- _PROMPT_: Each entry should be duplicated verbatim; its pictures should not be.
>>>>
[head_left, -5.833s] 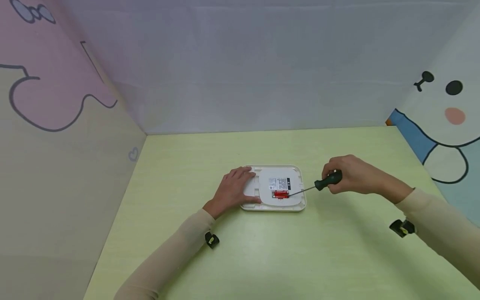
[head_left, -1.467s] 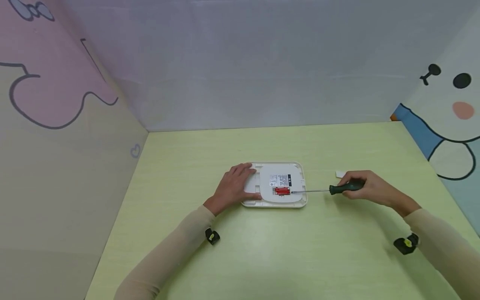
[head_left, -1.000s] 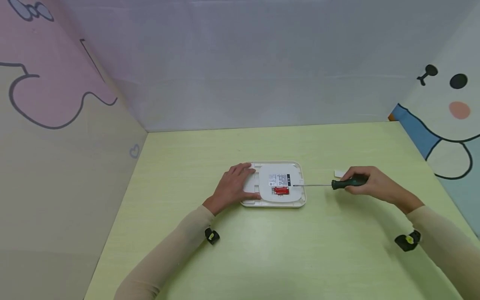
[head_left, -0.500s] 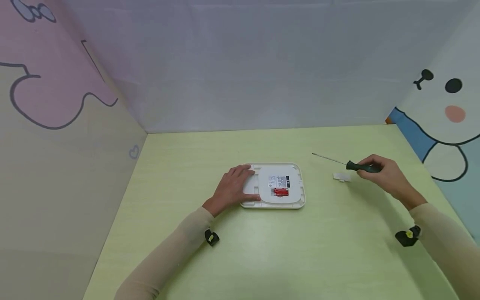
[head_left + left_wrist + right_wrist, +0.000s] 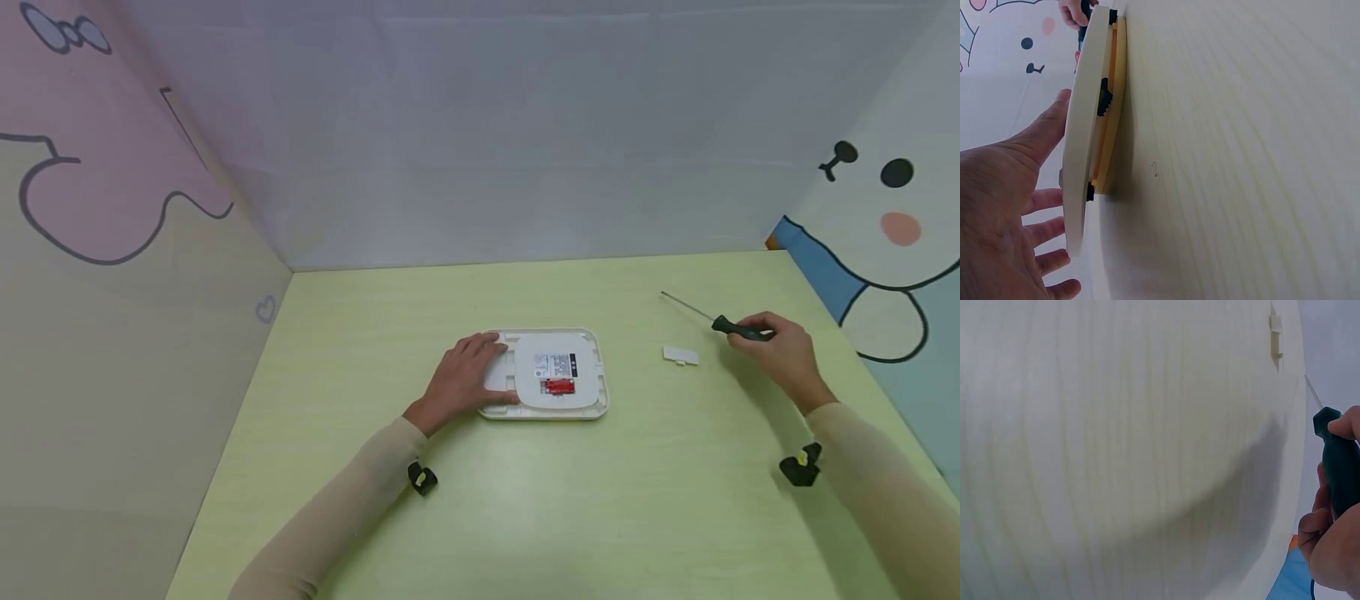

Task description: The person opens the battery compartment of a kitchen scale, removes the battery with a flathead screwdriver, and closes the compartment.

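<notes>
My left hand [image 5: 461,379] rests on the left end of a flat white device [image 5: 592,358] with rounded corners. Its fingers are spread at the far side, its thumb at the near side. The device's upturned side bears a printed label [image 5: 555,365] and an uncovered battery compartment with red batteries [image 5: 558,387]. In the left wrist view, the thumb and fingers touch the device's white edge [image 5: 1082,137]. My right hand [image 5: 783,350] grips a screwdriver by its dark green handle [image 5: 1341,465], shaft pointing far left. Near it lies a small white battery cover [image 5: 681,356] with a tab.
The pale green table [image 5: 525,508] runs back to a plain wall [image 5: 525,133]. Cartoon-printed panels stand at the left [image 5: 112,333] and right [image 5: 900,233]. A small black camera is strapped to each wrist.
My right hand has drawn the screwdriver off the battery compartment, right and toward the back, with its tip swung away. The white cover, earlier partly hidden, now shows fully. The left hand stays put.
</notes>
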Tool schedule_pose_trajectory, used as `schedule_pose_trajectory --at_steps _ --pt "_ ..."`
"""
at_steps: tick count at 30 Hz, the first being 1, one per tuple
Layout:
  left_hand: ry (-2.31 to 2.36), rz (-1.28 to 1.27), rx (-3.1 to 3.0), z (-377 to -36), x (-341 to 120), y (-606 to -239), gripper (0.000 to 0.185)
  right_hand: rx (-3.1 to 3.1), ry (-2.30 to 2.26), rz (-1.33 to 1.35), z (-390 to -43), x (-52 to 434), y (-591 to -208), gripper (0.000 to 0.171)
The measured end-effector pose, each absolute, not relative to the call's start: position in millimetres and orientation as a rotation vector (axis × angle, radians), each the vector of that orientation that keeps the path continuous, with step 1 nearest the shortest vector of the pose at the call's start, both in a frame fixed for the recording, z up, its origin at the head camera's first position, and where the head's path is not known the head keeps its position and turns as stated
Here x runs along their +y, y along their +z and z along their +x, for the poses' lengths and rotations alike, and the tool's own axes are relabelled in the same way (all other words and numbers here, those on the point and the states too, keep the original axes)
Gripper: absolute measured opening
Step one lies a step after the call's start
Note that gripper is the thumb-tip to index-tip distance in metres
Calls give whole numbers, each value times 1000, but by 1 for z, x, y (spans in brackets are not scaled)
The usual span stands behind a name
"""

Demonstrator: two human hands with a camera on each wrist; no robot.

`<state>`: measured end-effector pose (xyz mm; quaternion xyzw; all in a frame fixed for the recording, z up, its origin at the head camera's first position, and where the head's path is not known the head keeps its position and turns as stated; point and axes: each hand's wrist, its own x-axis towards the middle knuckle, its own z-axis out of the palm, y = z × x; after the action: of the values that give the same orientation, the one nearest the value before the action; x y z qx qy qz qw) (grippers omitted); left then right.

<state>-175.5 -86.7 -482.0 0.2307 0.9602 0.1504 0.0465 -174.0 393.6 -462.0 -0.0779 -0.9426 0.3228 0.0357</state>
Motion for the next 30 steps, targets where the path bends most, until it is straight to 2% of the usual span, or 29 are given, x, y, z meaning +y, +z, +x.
schedule_pose_trajectory --at_steps 18,25,30 --pt "447 706 2932 -175 -86 -482 89 -2975 944 -260 -175 400 -481 51" --pt "442 707 2934 -176 -86 -481 89 -2973 927 -236 -176 400 -485 47" --pt "446 706 2930 -176 -87 -481 89 -2996 917 -218 -176 399 -483 50"
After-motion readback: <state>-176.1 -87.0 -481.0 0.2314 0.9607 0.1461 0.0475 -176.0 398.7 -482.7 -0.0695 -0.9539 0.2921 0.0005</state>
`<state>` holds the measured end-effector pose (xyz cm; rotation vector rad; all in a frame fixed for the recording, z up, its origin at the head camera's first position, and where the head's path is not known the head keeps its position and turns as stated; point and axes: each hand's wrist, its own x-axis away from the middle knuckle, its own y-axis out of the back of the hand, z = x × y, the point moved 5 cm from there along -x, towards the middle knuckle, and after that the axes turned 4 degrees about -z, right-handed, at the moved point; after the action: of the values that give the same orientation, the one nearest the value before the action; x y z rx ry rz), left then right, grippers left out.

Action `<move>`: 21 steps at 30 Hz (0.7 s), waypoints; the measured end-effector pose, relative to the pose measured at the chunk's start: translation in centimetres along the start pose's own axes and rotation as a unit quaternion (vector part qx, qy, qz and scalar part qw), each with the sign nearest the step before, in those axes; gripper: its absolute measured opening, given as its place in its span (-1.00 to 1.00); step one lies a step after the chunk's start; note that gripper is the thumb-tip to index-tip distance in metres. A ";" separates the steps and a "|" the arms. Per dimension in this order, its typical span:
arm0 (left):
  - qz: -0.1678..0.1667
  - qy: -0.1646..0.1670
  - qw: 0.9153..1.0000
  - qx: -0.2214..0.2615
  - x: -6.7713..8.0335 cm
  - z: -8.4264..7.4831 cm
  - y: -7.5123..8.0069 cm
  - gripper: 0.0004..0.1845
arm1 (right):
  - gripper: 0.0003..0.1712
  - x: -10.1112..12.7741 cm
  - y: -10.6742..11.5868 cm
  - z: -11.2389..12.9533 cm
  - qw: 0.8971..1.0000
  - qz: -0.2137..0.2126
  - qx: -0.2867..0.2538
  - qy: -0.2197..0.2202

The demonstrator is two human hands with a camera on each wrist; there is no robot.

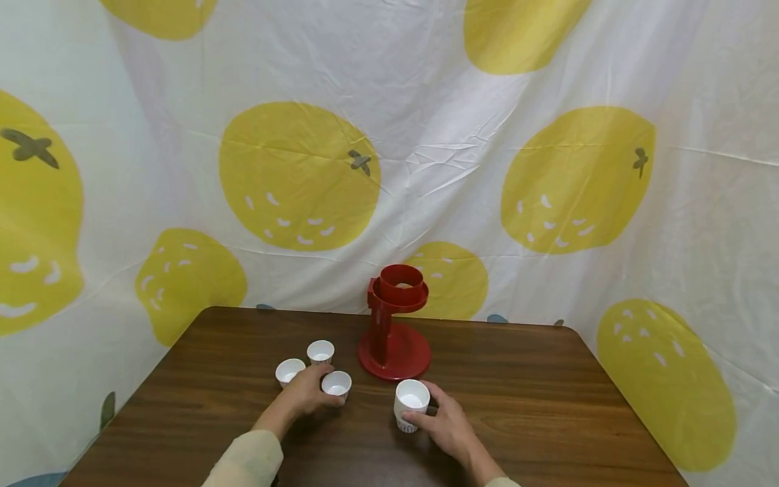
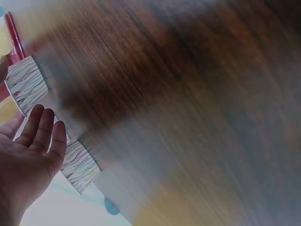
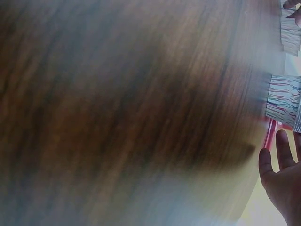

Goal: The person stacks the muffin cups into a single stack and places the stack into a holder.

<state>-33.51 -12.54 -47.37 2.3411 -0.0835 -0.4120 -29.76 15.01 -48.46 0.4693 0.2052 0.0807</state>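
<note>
My left hand (image 1: 309, 391) holds a small white paper cup (image 1: 337, 384) between thumb and fingers. Two more white cups stand just beyond that hand, one at its left (image 1: 289, 370) and one behind (image 1: 320, 351). In the left wrist view, the held cup (image 2: 27, 84) shows a wavy-line pattern, and the lower fingers (image 2: 43, 129) stretch loosely beside it. My right hand (image 1: 449, 423) grips a taller white cup shape (image 1: 411, 404), thumb in front and fingers behind. A second rim edge shows on this patterned cup (image 3: 284, 98) in the right wrist view, like nested cups.
Behind the cups stands a red holder (image 1: 381, 338) with a round base, a column and a ring bearing a red cylinder (image 1: 404, 292); something pale sits inside. The brown wooden table (image 1: 535, 392) ends at a lemon-print cloth (image 1: 426, 169) on the back and sides.
</note>
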 end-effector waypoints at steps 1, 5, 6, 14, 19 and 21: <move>0.001 0.002 1.000 -0.001 0.0 0.0 0.0 -0.33 | -0.24 0.0 0.0 0.0 1.000 0.001 0.000 0.000; 0.003 0.013 1.000 -0.005 0.0 0.1 -0.1 -0.30 | -0.23 -0.1 0.0 -0.1 1.000 0.005 0.001 -0.002; 0.004 0.015 1.000 -0.007 0.0 0.2 -0.1 -0.29 | -0.23 0.0 0.0 -0.1 1.000 0.006 0.001 -0.001; 0.003 0.021 1.000 -0.020 -0.1 0.3 -0.2 -0.33 | -0.24 0.1 -0.2 0.0 1.000 0.007 -0.013 -0.004; 0.006 0.028 0.999 -0.023 -0.2 0.1 0.0 -0.38 | -0.24 0.1 -0.2 0.2 1.000 0.006 -0.014 -0.003; 0.007 0.030 0.999 -0.022 -0.3 0.1 0.1 -0.39 | -0.24 0.1 -0.2 0.2 1.000 0.005 -0.013 -0.006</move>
<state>-33.78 -12.62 -47.28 2.3063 -0.0603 -0.3330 -29.57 14.79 -48.40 0.4456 0.1902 0.0910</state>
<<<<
- _EXERCISE SOLUTION_:
[head_left, -5.833s] 
[head_left, -1.467s] 
[head_left, -1.000s] 
[head_left, -0.500s] 
[head_left + left_wrist + right_wrist, +0.000s] 

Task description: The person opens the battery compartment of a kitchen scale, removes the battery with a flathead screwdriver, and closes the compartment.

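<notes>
My left hand [image 5: 461,379] rests on the left end of a flat white device [image 5: 592,358] with rounded corners. Its fingers are spread at the far side, its thumb at the near side. The device's upturned side bears a printed label [image 5: 555,365] and an uncovered battery compartment with red batteries [image 5: 558,387]. In the left wrist view, the thumb and fingers touch the device's white edge [image 5: 1082,137]. My right hand [image 5: 783,350] grips a screwdriver by its dark green handle [image 5: 1341,465], shaft pointing far left. Near it lies a small white battery cover [image 5: 681,356] with a tab.
The pale green table [image 5: 525,508] runs back to a plain wall [image 5: 525,133]. Cartoon-printed panels stand at the left [image 5: 112,333] and right [image 5: 900,233]. A small black camera is strapped to each wrist.
My right hand has drawn the screwdriver off the battery compartment, right and toward the back, with its tip swung away. The white cover, earlier partly hidden, now shows fully. The left hand stays put.
</notes>
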Tool schedule_pose_trajectory, used as `schedule_pose_trajectory --at_steps _ --pt "_ ..."`
"""
at_steps: tick count at 30 Hz, the first being 1, one per tuple
Layout:
  left_hand: ry (-2.31 to 2.36), rz (-1.28 to 1.27), rx (-3.1 to 3.0), z (-377 to -36), x (-341 to 120), y (-606 to -239), gripper (0.000 to 0.185)
  right_hand: rx (-3.1 to 3.1), ry (-2.30 to 2.26), rz (-1.33 to 1.35), z (-390 to -43), x (-52 to 434), y (-591 to -208), gripper (0.000 to 0.171)
The measured end-effector pose, each absolute, not relative to the call's start: position in millimetres and orientation as a rotation vector (axis × angle, radians), each the vector of that orientation that keeps the path continuous, with step 1 nearest the shortest vector of the pose at the call's start, both in a frame fixed for the recording, z up, its origin at the head camera's first position, and where the head's path is not known the head keeps its position and turns as stated
Here x runs along their +y, y along their +z and z along their +x, for the poses' lengths and rotations alike, and the tool's own axes are relabelled in the same way (all other words and numbers here, those on the point and the states too, keep the original axes)
Gripper: absolute measured opening
Step one lies a step after the call's start
Note that gripper is the thumb-tip to index-tip distance in metres
Calls give whole numbers, each value times 1000, but by 1 for z, x, y (spans in brackets are not scaled)
The usual span stands behind a name
"""

Demonstrator: two human hands with a camera on each wrist; no robot.

`<state>`: measured end-effector pose (xyz mm; quaternion xyzw; all in a frame fixed for the recording, z up, its origin at the head camera's first position, and where the head's path is not known the head keeps its position and turns as stated; point and axes: each hand's wrist, its own x-axis towards the middle knuckle, its own z-axis out of the palm, y = z × x; after the action: of the values that give the same orientation, the one nearest the value before the action; x y z qx qy qz qw) (grippers omitted); left then right.

<state>-175.5 -86.7 -482.0 0.2307 0.9602 0.1504 0.0465 -174.0 393.6 -462.0 -0.0779 -0.9426 0.3228 0.0357</state>
Motion for the next 30 steps, targets where the path bends most, until it is straight to 2% of the usual span, or 29 are given, x, y, z meaning +y, +z, +x.
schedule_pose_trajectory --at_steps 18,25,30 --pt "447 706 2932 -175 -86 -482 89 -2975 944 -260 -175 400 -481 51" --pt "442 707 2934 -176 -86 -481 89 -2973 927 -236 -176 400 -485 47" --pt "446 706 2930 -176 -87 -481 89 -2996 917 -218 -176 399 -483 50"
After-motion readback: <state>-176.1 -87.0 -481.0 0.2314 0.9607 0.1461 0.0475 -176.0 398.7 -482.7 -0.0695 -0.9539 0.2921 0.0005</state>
`<state>` holds the measured end-effector pose (xyz cm; rotation vector rad; all in a frame fixed for the recording, z up, its origin at the head camera's first position, and where the head's path is not known the head keeps its position and turns as stated; point and axes: each hand's wrist, its own x-axis away from the middle knuckle, its own y-axis out of the back of the hand, z = x × y, the point moved 5 cm from there along -x, towards the middle knuckle, and after that the axes turned 4 degrees about -z, right-handed, at the moved point; after the action: of the values that give the same orientation, the one nearest the value before the action; x y z rx ry rz), left then right, grippers left out.

Action `<move>`: 21 steps at 30 Hz (0.7 s), waypoints; the measured end-effector pose, relative to the pose measured at the chunk's start: translation in centimetres along the start pose's own axes and rotation as a unit quaternion (vector part qx, qy, qz and scalar part qw), each with the sign nearest the step before, in those axes; gripper: its absolute measured opening, given as its place in its span (-1.00 to 1.00); step one lies a step after the chunk's start; note that gripper is the thumb-tip to index-tip distance in metres. A ";" separates the steps and a "|" the arms. Per dimension in this order, its typical span:
arm0 (left):
  - qz: -0.1678..0.1667
  - qy: -0.1646..0.1670
  - qw: 0.9153..1.0000
  - qx: -0.2214..0.2615
  - x: -6.7713..8.0335 cm
  - z: -8.4264..7.4831 cm
  - y: -7.5123..8.0069 cm
  - gripper: 0.0004..0.1845
arm1 (right):
  - gripper: 0.0003..0.1712
  - x: -10.1112..12.7741 cm
  - y: -10.6742..11.5868 cm
  - z: -11.2389..12.9533 cm
  - qw: 0.8971..1.0000
  - qz: -0.2137..0.2126
  - qx: -0.2867..0.2538
  - qy: -0.2197..0.2202

The demonstrator is two human hands with a camera on each wrist; there is no robot.


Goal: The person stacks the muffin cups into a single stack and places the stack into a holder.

<state>-33.51 -12.54 -47.37 2.3411 -0.0835 -0.4120 -29.76 15.01 -48.46 0.4693 0.2052 0.0807</state>
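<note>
My left hand (image 1: 309, 391) holds a small white paper cup (image 1: 337, 384) between thumb and fingers. Two more white cups stand just beyond that hand, one at its left (image 1: 289, 370) and one behind (image 1: 320, 351). In the left wrist view, the held cup (image 2: 27, 84) shows a wavy-line pattern, and the lower fingers (image 2: 43, 129) stretch loosely beside it. My right hand (image 1: 449, 423) grips a taller white cup shape (image 1: 411, 404), thumb in front and fingers behind. A second rim edge shows on this patterned cup (image 3: 284, 98) in the right wrist view, like nested cups.
Behind the cups stands a red holder (image 1: 381, 338) with a round base, a column and a ring bearing a red cylinder (image 1: 404, 292); something pale sits inside. The brown wooden table (image 1: 535, 392) ends at a lemon-print cloth (image 1: 426, 169) on the back and sides.
</note>
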 end-effector waypoints at steps 1, 5, 6, 14, 19 and 21: <move>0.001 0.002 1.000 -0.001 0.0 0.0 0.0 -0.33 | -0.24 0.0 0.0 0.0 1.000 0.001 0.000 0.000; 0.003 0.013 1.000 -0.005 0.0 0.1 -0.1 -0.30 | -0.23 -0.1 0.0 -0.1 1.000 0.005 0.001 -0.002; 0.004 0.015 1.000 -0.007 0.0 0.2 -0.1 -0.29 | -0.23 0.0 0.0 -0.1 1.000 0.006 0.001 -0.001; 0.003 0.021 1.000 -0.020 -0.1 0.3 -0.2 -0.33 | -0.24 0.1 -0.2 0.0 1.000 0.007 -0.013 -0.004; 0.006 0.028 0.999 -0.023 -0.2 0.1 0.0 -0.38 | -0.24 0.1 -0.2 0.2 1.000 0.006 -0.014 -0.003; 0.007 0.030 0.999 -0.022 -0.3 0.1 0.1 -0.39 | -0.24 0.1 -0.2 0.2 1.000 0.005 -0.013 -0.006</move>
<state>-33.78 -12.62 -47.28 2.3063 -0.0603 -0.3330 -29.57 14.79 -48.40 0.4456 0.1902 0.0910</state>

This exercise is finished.